#### Problem details
Below are records; please set down exactly the lines from the first through the one containing "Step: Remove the".

#### Material for the task
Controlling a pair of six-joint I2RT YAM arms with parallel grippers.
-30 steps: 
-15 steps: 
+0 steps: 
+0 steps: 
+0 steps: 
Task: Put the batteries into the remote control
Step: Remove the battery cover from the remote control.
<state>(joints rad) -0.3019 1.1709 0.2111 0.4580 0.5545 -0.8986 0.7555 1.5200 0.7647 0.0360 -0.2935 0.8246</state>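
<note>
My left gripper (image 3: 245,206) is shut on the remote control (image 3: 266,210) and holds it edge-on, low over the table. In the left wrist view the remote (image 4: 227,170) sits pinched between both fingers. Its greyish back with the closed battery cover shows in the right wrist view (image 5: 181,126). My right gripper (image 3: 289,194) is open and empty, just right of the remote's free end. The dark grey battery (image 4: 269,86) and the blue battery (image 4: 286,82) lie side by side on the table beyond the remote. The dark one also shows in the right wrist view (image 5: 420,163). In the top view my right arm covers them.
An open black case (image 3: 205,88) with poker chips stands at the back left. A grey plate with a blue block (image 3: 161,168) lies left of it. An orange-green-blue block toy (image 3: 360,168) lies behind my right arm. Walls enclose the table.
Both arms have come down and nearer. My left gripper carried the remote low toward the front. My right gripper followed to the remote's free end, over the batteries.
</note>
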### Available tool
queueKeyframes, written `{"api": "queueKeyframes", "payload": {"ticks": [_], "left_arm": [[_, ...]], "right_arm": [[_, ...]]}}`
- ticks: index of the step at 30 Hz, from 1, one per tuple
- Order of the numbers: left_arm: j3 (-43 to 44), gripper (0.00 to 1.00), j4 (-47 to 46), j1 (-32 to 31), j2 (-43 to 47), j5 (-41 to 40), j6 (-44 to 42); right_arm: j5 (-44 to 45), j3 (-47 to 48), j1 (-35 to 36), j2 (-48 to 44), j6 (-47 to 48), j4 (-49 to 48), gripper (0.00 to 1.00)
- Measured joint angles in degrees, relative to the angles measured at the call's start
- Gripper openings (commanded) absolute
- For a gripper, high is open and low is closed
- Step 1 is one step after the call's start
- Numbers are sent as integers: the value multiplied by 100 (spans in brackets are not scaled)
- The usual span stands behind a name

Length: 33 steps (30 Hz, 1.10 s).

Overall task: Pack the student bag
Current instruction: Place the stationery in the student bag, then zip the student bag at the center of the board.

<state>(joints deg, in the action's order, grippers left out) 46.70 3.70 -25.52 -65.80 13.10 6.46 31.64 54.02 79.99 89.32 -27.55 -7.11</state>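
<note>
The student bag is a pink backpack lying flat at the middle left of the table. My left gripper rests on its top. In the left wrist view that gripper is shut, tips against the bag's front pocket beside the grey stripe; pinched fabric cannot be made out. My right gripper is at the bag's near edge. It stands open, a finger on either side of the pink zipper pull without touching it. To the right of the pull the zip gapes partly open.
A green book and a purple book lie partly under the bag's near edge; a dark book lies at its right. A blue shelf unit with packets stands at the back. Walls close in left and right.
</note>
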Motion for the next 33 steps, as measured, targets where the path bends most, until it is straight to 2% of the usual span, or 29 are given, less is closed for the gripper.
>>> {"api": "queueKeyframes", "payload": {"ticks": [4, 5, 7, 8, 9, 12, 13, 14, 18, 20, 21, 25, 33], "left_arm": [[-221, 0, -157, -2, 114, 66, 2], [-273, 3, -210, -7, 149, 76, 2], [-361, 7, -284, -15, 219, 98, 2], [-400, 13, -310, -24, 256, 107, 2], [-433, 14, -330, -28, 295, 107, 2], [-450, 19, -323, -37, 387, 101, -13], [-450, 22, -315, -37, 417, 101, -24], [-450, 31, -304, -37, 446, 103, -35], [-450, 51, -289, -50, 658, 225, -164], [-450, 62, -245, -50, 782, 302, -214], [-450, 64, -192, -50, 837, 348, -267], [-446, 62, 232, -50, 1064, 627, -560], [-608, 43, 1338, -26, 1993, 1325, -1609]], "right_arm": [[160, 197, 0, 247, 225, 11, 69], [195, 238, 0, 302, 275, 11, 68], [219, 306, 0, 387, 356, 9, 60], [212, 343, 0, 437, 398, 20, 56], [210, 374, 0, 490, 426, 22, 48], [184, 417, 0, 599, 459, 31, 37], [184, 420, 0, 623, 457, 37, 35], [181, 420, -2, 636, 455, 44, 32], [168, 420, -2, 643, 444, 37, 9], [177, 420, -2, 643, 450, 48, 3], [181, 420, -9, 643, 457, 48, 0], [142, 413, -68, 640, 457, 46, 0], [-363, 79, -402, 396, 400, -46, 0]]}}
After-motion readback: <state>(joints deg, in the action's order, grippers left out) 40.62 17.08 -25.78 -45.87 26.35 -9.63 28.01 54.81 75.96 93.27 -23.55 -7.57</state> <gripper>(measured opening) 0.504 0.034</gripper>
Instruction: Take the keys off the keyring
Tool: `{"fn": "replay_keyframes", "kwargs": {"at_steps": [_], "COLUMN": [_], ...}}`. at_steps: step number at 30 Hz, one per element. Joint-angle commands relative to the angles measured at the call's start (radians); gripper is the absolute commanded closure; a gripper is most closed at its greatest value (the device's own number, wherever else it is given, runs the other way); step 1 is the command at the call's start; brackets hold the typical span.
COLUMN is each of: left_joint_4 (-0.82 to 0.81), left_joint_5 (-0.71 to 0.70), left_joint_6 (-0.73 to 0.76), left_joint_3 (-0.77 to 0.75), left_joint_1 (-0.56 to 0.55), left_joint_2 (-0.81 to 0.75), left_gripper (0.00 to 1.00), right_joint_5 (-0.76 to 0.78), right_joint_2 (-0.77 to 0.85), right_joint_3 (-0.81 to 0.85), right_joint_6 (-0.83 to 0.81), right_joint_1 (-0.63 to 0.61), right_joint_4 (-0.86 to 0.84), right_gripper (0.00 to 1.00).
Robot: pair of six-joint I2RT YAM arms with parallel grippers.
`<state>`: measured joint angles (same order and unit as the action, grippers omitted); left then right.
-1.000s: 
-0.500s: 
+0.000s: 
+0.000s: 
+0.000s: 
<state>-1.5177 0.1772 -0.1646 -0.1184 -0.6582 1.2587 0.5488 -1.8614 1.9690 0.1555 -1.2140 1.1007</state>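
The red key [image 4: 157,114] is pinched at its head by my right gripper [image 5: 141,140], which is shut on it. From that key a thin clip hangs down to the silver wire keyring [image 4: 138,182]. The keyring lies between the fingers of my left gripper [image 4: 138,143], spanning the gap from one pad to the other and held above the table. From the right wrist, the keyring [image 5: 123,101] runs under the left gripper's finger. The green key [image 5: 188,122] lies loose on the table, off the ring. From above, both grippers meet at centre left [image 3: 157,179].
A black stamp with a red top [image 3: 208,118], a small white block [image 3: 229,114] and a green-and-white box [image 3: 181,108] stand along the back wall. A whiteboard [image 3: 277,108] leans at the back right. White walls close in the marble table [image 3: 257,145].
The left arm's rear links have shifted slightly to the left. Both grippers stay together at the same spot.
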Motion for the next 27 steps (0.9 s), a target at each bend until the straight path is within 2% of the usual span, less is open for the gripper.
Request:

#### Solution for this exercise
Controlling a pair of six-joint I2RT YAM arms with parallel grippers.
-30 steps: 
-15 steps: 
+0 steps: 
+0 steps: 
+0 steps: 
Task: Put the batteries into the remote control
Step: Remove the battery cover from the remote control.

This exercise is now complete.